Re: Grease is the word; a complicated word...

Postby meandros » 16 Sep 2018, 9:47pm

Hi Brucey,

Admittedly I am not a grease professional and am only basing my assertion on my own experience. I have thought long and hard about this but for the life of me I cannot think of any bike use scenario where temperature rises as dramatically as it does, say, in the barrel of gun going off (coaster/roller brakes excluded ;) ). Now, that particular scenario being one of the more extreme cases, MOS2 is best used in a scenario where the grease is worked closely or (in extreme cases) over it's dropping point. Within bike applications, extreme temperatures are not so much of an issue as, say, extreme pressure points (bearings and even cogs in the case of IGHs). I found out that a proper extreme pressure lithium grease will work in most cases, no other additives required. Moreover, it looks to me that a quality extreme pressure (~very high dropping point) grease will work better as it provides not only an additional seal but also improved vibration reduction characteristics. The MOS2 grease I have used (even if specified with quite high dropping points, did not provide the additional seal I was looking for and proved to be rather fluid when used for bearings and races). Admittedly it is not a scientific conclusion however, as far as I am concerned, I am done with MOS2 as far as bike maintenance goes.

Brucey
Posts: 30450
Joined: 4 Jan 2012, 6:25pm

Re: Grease is the word; a complicated word...

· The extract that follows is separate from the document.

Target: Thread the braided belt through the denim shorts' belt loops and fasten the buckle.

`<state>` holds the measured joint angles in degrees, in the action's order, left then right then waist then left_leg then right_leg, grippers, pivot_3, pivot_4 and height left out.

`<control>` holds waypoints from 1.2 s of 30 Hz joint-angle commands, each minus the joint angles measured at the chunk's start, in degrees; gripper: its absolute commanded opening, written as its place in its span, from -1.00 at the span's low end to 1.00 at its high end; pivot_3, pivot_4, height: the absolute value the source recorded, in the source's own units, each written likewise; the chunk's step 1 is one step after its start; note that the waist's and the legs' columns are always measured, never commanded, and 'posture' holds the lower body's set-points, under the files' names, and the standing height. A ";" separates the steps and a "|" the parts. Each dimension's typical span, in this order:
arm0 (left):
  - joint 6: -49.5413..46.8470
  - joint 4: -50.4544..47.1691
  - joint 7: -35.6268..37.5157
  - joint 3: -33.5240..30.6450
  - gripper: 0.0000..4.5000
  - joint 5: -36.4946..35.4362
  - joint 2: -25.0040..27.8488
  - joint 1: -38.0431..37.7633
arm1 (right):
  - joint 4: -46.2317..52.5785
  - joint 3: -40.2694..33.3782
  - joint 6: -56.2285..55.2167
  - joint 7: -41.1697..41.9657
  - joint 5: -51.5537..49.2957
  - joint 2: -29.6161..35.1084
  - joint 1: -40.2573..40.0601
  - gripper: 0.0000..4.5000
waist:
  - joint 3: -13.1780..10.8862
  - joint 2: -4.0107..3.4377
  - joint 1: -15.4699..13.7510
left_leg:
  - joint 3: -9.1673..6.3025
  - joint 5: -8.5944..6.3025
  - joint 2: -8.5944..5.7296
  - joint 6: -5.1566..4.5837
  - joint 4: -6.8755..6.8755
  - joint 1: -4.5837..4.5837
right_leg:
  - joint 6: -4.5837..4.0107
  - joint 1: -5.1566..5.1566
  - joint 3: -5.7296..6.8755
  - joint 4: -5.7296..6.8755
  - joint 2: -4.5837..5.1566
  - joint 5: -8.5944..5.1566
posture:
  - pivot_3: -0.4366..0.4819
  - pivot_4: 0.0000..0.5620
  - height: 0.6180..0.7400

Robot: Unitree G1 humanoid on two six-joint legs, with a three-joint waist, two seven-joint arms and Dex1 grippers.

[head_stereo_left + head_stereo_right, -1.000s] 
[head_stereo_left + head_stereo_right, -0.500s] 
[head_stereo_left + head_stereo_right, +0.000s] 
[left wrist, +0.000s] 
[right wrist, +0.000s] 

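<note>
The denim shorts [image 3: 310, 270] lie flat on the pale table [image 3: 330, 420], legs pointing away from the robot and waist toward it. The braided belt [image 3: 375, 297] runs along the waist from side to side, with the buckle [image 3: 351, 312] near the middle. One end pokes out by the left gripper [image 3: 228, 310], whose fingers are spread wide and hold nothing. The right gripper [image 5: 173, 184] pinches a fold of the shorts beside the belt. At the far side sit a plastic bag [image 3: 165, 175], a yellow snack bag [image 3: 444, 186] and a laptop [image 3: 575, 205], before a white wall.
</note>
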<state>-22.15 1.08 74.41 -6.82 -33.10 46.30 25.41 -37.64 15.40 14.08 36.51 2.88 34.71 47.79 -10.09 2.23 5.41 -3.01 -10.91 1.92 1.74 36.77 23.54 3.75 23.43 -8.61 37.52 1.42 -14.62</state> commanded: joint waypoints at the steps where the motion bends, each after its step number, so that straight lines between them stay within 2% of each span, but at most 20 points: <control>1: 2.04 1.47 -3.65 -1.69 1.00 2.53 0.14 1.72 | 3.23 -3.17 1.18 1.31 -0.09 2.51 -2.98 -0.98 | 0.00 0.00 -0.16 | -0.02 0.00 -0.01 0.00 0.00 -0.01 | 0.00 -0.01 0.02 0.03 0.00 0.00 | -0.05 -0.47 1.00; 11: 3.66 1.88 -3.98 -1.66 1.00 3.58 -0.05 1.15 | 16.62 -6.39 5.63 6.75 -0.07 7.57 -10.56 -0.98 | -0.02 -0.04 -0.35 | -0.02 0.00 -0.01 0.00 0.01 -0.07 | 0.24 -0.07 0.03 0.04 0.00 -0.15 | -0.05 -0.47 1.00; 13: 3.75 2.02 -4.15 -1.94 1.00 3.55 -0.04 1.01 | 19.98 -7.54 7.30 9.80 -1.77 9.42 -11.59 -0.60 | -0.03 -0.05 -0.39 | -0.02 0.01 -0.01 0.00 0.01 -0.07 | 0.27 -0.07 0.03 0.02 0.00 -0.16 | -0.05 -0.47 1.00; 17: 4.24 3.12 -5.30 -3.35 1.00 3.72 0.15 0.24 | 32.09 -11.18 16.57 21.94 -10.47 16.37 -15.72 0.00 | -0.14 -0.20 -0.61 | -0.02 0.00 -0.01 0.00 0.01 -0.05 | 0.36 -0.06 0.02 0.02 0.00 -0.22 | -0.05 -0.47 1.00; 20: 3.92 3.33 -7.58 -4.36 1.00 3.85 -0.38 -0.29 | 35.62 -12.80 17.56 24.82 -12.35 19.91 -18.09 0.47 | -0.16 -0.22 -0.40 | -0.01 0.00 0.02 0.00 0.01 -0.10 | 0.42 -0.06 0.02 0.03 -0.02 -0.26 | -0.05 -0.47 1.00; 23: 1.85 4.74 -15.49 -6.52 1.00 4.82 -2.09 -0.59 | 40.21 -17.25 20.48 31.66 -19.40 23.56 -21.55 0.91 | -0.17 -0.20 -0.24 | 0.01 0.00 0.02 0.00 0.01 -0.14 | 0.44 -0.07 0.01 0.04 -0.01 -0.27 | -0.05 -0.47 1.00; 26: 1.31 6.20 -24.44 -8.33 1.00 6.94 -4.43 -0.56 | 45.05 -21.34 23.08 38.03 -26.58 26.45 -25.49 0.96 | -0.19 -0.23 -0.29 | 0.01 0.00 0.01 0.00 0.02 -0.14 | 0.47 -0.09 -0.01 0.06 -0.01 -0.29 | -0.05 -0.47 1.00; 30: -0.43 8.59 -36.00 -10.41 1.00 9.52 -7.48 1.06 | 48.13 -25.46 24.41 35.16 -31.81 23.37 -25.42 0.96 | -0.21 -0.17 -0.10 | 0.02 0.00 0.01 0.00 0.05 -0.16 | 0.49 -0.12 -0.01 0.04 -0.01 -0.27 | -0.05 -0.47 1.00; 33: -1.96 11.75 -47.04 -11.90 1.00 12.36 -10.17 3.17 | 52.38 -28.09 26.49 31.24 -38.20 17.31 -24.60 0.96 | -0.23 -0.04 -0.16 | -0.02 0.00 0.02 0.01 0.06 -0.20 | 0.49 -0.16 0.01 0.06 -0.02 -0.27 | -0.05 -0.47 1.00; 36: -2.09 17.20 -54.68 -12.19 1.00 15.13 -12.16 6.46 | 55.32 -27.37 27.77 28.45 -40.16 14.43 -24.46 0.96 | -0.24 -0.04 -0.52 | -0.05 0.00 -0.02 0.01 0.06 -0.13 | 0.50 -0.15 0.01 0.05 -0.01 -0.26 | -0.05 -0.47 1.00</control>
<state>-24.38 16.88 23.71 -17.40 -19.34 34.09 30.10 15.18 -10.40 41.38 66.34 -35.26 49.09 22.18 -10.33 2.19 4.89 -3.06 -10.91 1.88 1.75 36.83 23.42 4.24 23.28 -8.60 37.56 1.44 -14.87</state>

Postby Brucey » 17 Sep 2018, 1:09am

in order for the dropping point of a grease to be important the global temperature needs to be high, and as you say in most bicycle applications it isn't. However that doesn't mean that additives that 'work' at high temperatures are wasted in a lubricant that sees low global temperatures; far from it! You should not conflate the presence of things like MoS2 in a grease with that grease being specifically designed to work at high global temperatures only; the grease may well be designed to operate at high pressures and that alone is sufficient to justify its inclusion.

The reason is that whenever there are high pressures there are also high temperatures; it is just that these may be very localised and also transient. However they are high enough and they last long enough that all kinds of EP additives and solid lubricants have a chance to work in the way in which they are intended to, despite the low average temperatures.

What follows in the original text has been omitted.